On s'amusait bien. Dans le pays Chiliam, les bâtons des sucettes
étaient les doigts secs des morts. Au Dripdom, les enfants fessaient
leurs parents tous les 31 du mois. En Polgag, les gens faisaient
semblant de s'aimer le jour ; la nuit, c'étaient les disputes,
lescoups. Un petit enfant tout seul, Canalom,dirigeait une planète
entière ; on ignorait s'il était satisfait, ou non, de voir des
vieux mentir ainsi, car son visage restait immuable.
Ces
deux derniers exemples troublèrent Pourvina, la Commandante en chef,
car les enfants tenaient un rôle important dans ces pays-là, et
comme tous les Arènkadis, elle les croyait incapables. Mais elle
pensa vite à autre chose.
Il
fallait transmettre toutes sortes d'informations par radio et par
satellite. Tous ces peuples avaient des façons de vivre si étranges
! Des savants, sur Arènka, se mirent à composer d'énormes livres.

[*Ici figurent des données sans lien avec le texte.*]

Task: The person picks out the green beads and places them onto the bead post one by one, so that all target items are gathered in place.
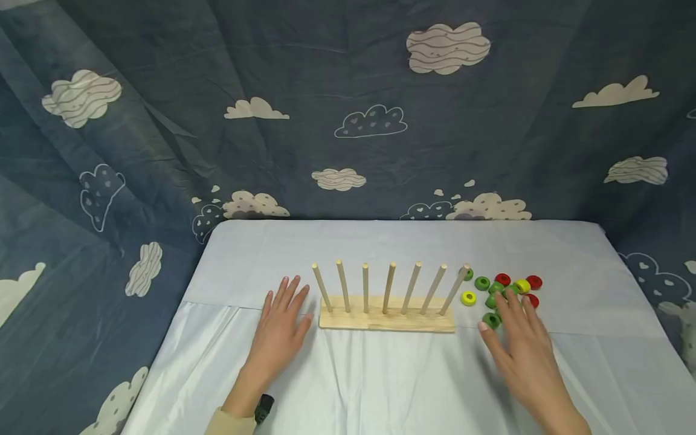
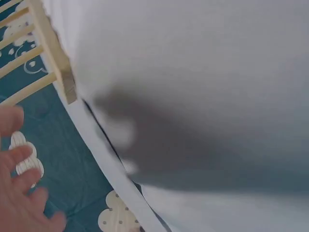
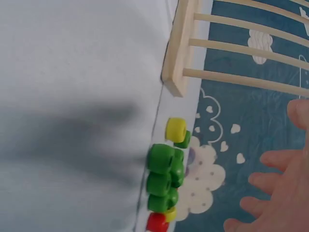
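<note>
A wooden peg rack [image 1: 387,322] with several upright dowels stands at the middle of the white-covered table. My left hand [image 1: 278,338] is beside the rack's left end, fingers spread, holding nothing. At the right, my right hand [image 1: 523,356] hovers with straight fingers over the near side of a cluster of beads. The cluster holds green beads [image 1: 482,283], red beads [image 1: 534,282] and yellow beads [image 1: 468,298]; its near part is hidden under the fingers. In the right wrist view a yellow bead [image 3: 176,129] lies closest to the rack's end.
White cloth [image 1: 380,380] covers the table, with folds at the front. A dark blue curtain [image 1: 348,72] with cloud prints hangs behind and at the sides. A small black object [image 1: 264,408] sits at the left wrist, by a beige sleeve [image 1: 231,423].
</note>
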Motion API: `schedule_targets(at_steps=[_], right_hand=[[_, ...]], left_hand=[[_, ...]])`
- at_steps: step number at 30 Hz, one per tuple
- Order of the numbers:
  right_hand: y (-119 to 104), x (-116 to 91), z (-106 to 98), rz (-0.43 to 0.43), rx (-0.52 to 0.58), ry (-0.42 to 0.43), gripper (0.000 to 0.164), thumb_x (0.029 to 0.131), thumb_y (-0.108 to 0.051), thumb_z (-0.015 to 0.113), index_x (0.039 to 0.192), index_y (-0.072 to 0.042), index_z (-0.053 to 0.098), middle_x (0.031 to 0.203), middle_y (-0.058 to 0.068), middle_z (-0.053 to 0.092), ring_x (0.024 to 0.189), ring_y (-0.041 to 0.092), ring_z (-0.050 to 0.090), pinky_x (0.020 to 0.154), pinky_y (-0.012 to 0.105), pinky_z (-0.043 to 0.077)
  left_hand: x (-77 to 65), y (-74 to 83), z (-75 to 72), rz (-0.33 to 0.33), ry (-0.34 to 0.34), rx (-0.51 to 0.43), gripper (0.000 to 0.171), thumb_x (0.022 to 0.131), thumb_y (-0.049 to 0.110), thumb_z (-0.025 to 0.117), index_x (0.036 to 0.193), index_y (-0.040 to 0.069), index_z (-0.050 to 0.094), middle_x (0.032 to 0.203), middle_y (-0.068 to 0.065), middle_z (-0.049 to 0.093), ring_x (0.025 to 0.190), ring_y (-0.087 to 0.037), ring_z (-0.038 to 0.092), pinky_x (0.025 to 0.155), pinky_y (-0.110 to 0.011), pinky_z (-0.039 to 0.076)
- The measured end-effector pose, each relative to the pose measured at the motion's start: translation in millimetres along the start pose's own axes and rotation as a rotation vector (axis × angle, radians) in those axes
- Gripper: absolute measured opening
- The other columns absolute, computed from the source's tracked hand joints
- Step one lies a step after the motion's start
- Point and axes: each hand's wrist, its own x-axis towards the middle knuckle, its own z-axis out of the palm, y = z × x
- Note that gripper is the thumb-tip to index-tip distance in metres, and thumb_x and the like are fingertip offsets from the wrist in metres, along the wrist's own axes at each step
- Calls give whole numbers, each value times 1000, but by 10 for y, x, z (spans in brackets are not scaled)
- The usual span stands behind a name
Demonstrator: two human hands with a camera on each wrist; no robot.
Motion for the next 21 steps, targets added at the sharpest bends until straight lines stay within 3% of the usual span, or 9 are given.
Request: schedule_targets(at_steps=[9, 15, 21], right_hand=[[108, -70, 43, 107, 90, -10, 66, 104, -37, 48, 155, -1, 24, 161, 23, 11, 146, 45, 2, 109, 73, 5], [165, -123, 65, 137, 144, -2, 65, 104, -34, 48, 154, 2, 25, 160, 25, 12, 145, 48, 6, 108, 73, 8], [212, -165, 83, 141, 174, 21, 64, 104, -32, 48, 153, 4, 26, 159, 27, 16, 144, 49, 7, 109, 72, 7]], left_hand=[[106, 56, 82, -111, -188, -335, 60, 94, 29, 69, 147, 13, 46, 154, -4, 37, 142, -25, 32, 111, -47, 35], [136, 65, 160, -146, -254, -413, 59, 92, 25, 71, 144, 9, 48, 150, -7, 42, 140, -26, 36, 112, -45, 34], [148, 49, 242, -153, -268, -453, 56, 93, 22, 69, 143, 6, 49, 148, -10, 45, 138, -29, 40, 111, -46, 34]])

D'autres savants, appelés philosophes, tirèrent de ces
premiers livres d'autres livres plus compliqués, avec beaucoup de
théories nouvelles.
Tout
cela fut enseigné dans les écoles, et les élèves apprirent qu'il
fallait être libre, mais on continua à les punir quand ils
arrivaient en retard, ce qui était très hypocrite. Quant aux
adultes, comme d'habitude, ils se disputèrent pour savoir s'il
valait mieux vivre comme les Gabas, par exemple, qui mangeraient
presque exclusivement du yaourt, ou les Douzics, qui faisaient frire
les souris ; comme les Chiliams (décidément), qui adoraient les
morts et leur faisaient des prières, ou les Italophobes, qui ne
croyaient ni en Dieu ni en Diable. Et justement, à propos de ces
deux peuples-là, il vint une idée au grand Fézir :
"Nous
avons besoin, s'écria-t-il, d'une religion nouvelle, qui rende à
tout le monde ce que nous avons perdu sur Arènka. Personne ne croit
plus en rien ni à rien sur notre planète, et les prêtres sont au
chômage.
Le
fou du chef observa que les Italophobes non plus ne croyaient rien,
et que pourtant, d'après les statistiques, ils se trouvaient
parfaitement heureux.
"C'est
parce qu'ils n'ont jamais connu de religion, dit le chef. Un aveugle
de naissance ne regrette pas de ne rien voir, mais celui qui a perdu
la vue au milieu de son existence regrette le temps où il y croyait.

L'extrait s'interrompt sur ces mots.